- Aim of the exercise: From the first line to the last, return the data exactly as it stands.
Provided data Block Start
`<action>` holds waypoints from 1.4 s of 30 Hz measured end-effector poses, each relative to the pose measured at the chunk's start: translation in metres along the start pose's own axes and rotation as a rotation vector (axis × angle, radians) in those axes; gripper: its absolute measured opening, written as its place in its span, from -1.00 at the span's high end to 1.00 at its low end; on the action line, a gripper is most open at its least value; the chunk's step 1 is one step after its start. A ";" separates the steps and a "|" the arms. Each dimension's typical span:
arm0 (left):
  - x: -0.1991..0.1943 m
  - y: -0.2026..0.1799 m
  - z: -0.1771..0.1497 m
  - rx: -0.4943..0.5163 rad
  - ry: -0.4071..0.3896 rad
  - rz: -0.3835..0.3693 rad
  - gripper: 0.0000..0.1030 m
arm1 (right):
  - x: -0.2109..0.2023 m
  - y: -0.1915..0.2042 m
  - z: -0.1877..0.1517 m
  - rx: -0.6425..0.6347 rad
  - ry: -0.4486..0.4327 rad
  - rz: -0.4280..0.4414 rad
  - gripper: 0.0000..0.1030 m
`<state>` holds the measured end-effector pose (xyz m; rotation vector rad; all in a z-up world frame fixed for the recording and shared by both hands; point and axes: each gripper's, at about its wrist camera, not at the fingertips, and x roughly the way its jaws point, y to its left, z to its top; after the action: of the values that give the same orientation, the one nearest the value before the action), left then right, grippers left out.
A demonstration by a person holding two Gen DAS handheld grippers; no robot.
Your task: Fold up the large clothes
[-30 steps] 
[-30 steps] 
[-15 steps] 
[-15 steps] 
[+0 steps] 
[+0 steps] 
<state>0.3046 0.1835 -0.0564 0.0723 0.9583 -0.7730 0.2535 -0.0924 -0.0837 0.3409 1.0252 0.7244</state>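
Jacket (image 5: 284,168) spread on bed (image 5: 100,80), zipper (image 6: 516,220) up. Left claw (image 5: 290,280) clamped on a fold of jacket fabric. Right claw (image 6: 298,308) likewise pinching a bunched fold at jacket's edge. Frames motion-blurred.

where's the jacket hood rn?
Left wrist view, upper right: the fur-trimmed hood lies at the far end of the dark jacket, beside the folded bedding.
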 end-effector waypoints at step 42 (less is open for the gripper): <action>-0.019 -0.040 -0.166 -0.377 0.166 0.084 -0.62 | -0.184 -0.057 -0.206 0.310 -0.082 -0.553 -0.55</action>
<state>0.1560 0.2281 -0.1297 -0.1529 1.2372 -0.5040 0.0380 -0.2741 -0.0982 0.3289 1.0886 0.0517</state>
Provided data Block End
- Solution for this task:
`<action>` holds waypoints from 1.4 s of 30 Hz measured end-effector poses, each relative to the pose measured at the chunk's start: translation in metres along the start pose's own axes and rotation as a rotation vector (axis × angle, radians) in those axes; gripper: its absolute measured opening, written as its place in its span, from -1.00 at the span's high end to 1.00 at its low end; on the action line, a gripper is most open at its least value; the chunk's step 1 is one step after its start. A ";" separates the steps and a "|" the arms. Each dimension's typical span:
arm0 (left):
  - x: -0.1991..0.1943 m
  - y: -0.2026..0.1799 m
  - z: -0.1771..0.1497 m
  - rx: -0.4943..0.5163 rad
  - ry: -0.4071..0.3896 rad
  - rz: -0.3835..0.3693 rad
  - gripper: 0.0000..0.1030 m
arm1 (right):
  - x: -0.2109..0.2023 m
  - y: -0.1915..0.2042 m
  - z: -0.1877..0.1517 m
  - rx: -0.6425..0.6347 rad
  - ry: -0.4486..0.4327 rad
  - rz: -0.4280..0.4414 rad
  - gripper: 0.0000..0.1030 m
`<state>` holds the measured end-effector pose (xyz m; rotation vector rad; all in a z-up world frame fixed for the recording and shared by both hands; point and axes: each gripper's, at about its wrist camera, not at the fingertips, and x roughly the way its jaws point, y to its left, z to its top; after the action: of the values that give the same orientation, the one nearest the value before the action), left then right, grippers left out.
A demonstration by a person holding two Gen DAS handheld grippers; no robot.
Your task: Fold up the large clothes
[-30 steps] 
[-30 steps] 
[-15 steps] 
[-15 steps] 
[+0 steps] 
[+0 steps] 
<state>0.3046 0.1835 -0.0564 0.0723 0.9583 -0.7730 0.2535 -0.0924 -0.0837 0.3409 1.0252 0.7244</state>
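Jacket (image 5: 284,168) spread on bed (image 5: 100,80), zipper (image 6: 516,220) up. Left claw (image 5: 290,280) clamped on a fold of jacket fabric. Right claw (image 6: 298,308) likewise pinching a bunched fold at jacket's edge. Frames motion-blurred.

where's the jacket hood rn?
Left wrist view, upper right: the fur-trimmed hood lies at the far end of the dark jacket, beside the folded bedding.
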 end-effector waypoints at step 42 (less is open for the gripper): <action>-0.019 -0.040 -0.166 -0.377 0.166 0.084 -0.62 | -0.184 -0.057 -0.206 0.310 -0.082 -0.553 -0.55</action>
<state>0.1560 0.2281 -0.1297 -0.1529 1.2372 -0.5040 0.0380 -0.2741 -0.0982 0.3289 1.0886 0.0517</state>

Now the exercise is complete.